NOT JUST A BRITISH POINT OF VIEW Rodger, N. A. M. Essays in Naval History, from Medieval to Modern. Variorum Collected Studies Series. Surrey, U.K., and Burlington, Vt.: Ashgate, 2009. 346pp. $135.90
N. A. M. Rodger is well known around the world as Britain's foremost naval historian and the author of the threevolume A Naval History of Britain, currently in progress. He is an author whose writing is always a pleasure to read, and a volume of his collected essays is a welcome addition to the literature. Like other such collections, these essays were previously published in either specialist academic journals, other volumes, or other languages. They range in date of original publication from 1988 to 2004 and provide a range of themes that expand in detail upon aspects that Rodger has also simultaneously been dealing with in his multivolume history in a more summary manner. Thus it is of particular value to have these pieces brought together where they can be easily found, even though some specialists may have already read them. However, the highly worthy object of bringing such essays together in a single volume has been largely thwarted by the publisher, whose insistence on selling the books in this series at such high prices has made it impractical for most interested readers to buy them. The publisher's practice of maintaining the original typography and page numbering is also disputable. This reviewer certainly prefers the alternative of revised essays, newly set in a consistent typeface to create an even more cohesive and useful work. To his credit, however, Rodger has made brief additional comments on many of the pieces in light of more recent scholarship; also, this volume includes a general index.
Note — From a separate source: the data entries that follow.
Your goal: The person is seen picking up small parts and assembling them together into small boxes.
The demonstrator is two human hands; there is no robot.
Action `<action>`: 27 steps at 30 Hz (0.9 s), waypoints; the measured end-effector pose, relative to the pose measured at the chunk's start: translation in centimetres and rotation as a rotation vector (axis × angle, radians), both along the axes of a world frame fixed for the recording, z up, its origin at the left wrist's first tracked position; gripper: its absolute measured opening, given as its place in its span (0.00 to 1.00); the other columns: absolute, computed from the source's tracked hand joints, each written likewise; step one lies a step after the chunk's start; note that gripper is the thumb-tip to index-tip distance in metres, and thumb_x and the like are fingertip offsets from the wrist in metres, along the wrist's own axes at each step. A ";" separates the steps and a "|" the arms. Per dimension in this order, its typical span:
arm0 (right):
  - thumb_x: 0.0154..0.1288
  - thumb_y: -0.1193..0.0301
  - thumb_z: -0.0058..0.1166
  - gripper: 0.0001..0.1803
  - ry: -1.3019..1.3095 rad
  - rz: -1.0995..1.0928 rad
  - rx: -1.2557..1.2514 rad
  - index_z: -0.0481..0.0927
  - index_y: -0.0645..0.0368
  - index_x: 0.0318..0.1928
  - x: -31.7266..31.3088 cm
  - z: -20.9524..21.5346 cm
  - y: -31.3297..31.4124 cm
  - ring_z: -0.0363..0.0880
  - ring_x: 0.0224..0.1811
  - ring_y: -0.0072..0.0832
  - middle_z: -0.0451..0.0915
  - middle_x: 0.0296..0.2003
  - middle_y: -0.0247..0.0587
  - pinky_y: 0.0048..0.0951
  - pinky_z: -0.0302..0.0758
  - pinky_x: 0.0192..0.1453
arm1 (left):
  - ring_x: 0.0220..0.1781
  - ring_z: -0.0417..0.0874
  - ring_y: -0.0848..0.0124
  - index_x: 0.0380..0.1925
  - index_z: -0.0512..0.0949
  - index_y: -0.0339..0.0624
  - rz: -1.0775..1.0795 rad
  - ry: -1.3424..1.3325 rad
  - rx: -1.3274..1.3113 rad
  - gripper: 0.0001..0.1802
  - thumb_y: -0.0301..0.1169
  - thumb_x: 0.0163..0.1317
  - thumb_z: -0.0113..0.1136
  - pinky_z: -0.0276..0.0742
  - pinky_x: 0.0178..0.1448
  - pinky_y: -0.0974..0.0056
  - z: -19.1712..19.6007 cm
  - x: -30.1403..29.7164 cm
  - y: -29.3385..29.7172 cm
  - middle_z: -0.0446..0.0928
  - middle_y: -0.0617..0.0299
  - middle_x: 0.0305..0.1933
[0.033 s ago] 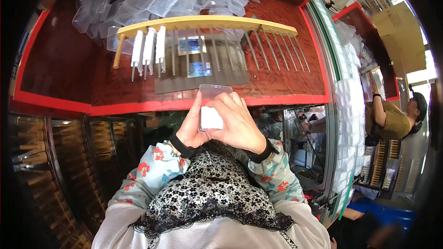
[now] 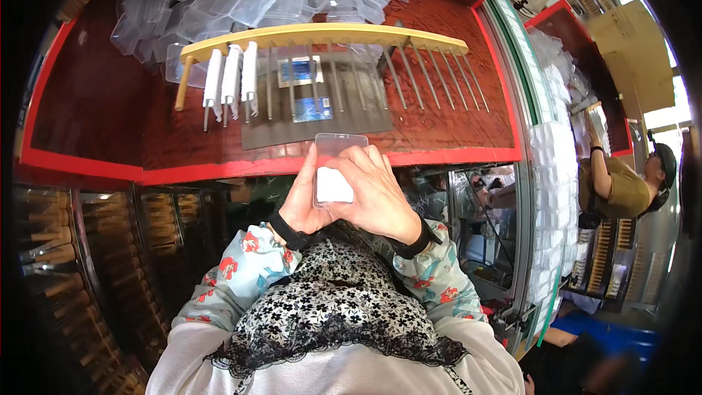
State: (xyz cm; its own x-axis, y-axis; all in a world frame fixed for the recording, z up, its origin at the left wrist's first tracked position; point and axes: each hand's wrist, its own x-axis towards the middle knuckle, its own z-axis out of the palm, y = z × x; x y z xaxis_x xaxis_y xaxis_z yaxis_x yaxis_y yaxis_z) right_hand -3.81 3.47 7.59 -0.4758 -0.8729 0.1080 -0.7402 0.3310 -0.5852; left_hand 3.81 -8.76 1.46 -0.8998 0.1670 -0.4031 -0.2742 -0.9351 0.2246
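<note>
My left hand (image 2: 298,203) is closed around the side of a clear plastic box (image 2: 341,143), held in front of my apron. Inside its near part lies a white, soft-looking piece (image 2: 333,186), whose kind I cannot make out. Bent over the box from the right, my right hand (image 2: 386,206) has its fingers on the box and the white piece; some fingertips are hidden. Beyond both hands stands a wooden bar (image 2: 329,32) with a row of thin metal rods. White sleeve-like rolls (image 2: 232,77) hang on its leftmost rods.
Many clear plastic boxes (image 2: 252,4) are heaped at the back of the red-edged table (image 2: 439,155). A dark grey board (image 2: 351,126) with blue printed packets lies under the rods. Racks of wooden-handled pieces (image 2: 51,249) stand left. A co-worker (image 2: 610,183) is at the right.
The wooden bar with its rods and rolls appears slightly further left and up in the picture. My hands keep the same hold on the box.
</note>
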 end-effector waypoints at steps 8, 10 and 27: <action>0.44 0.67 0.68 0.34 -0.374 -0.510 -0.308 0.72 0.60 0.54 -3.9 -4.3 4.1 0.70 0.51 0.43 0.72 0.49 0.47 0.38 0.67 0.55 | 0.53 0.78 0.47 0.56 0.69 0.41 -0.108 -0.040 0.214 0.43 0.68 0.58 0.40 0.73 0.56 0.37 -1.7 -2.5 2.6 0.76 0.50 0.52; 0.48 0.67 0.66 0.27 -0.951 -0.538 -0.445 0.76 0.60 0.50 -4.9 -4.8 4.5 0.73 0.49 0.40 0.77 0.45 0.46 0.35 0.68 0.56 | 0.52 0.78 0.45 0.55 0.69 0.40 -0.155 0.023 0.198 0.44 0.69 0.57 0.40 0.73 0.56 0.37 -0.9 -3.0 3.0 0.76 0.49 0.52; 0.63 0.69 0.57 0.15 -0.707 -0.289 -0.376 0.72 0.64 0.46 -1.7 -2.8 7.8 0.74 0.41 0.23 0.73 0.39 0.39 0.26 0.72 0.46 | 0.37 0.79 0.79 0.35 0.75 0.40 -0.161 0.350 -1.063 0.17 0.26 0.47 0.73 0.76 0.44 0.71 0.0 -3.3 0.7 0.79 0.69 0.32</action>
State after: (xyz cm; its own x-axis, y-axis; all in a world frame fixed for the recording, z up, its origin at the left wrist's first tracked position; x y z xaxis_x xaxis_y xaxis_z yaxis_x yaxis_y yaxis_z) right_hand -5.50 11.30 4.79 -0.7392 -0.6724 -0.0394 -0.0760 0.1415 -0.9870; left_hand 0.50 -8.09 1.49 -0.9901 0.0138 -0.1394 -0.1396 -0.1839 0.9730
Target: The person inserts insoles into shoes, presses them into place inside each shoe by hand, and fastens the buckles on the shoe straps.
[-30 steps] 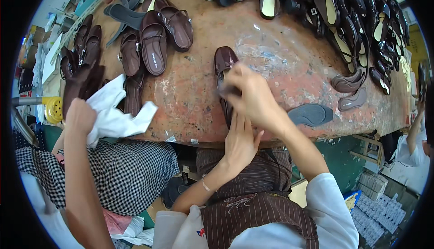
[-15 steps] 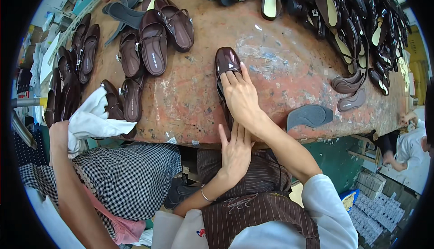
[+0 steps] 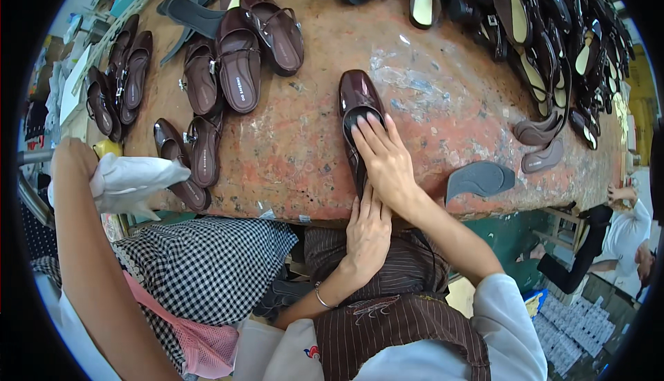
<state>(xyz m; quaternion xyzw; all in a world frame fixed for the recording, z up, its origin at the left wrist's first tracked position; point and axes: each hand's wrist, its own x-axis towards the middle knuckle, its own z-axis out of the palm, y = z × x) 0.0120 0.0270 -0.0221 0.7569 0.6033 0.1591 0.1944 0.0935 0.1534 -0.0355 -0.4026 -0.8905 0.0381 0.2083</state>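
- Shoe (image 3: 360,90): on the table (image 3: 297,146), toe pointing away, apparently for easy reach inside.
- Right hand (image 3: 389,163): extended flat into the shoe.
- Left hand (image 3: 369,236): flat, unclenched, at the heel end, perhaps steadying.

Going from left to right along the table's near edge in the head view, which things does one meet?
Two brown-lined dark-brown shoes → glossy dark-brown shoe partly under the right hand → curved dark-grey insole → loose brown insole.

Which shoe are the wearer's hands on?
The glossy dark brown shoe alone in the middle: right hand over its opening, left hand at its near end. The other shoes, grouped left and upper right, have neither hand on them.
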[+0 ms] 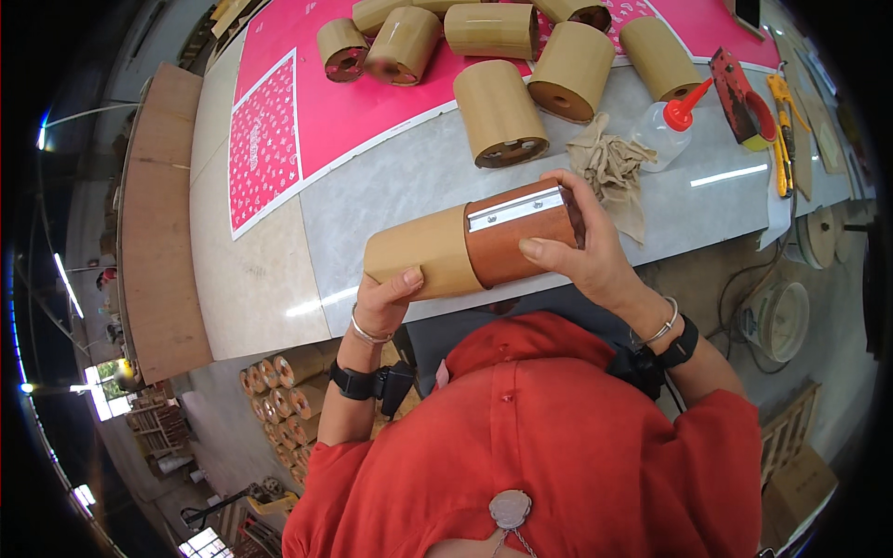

Like the author's multivolume history, the seventeen essays collected here all reflect the laudable view that naval history is not a backwater of specialist interest but rather a central theme in general history, both British and global. The works cover a selection of interesting topics that range over ten centuries of naval history. While written from a consciously British point of view, they are founded in a much broader context. As the author writes in his preface, "I do not consider that naval history can ever be written from a narrowly national standpoint. …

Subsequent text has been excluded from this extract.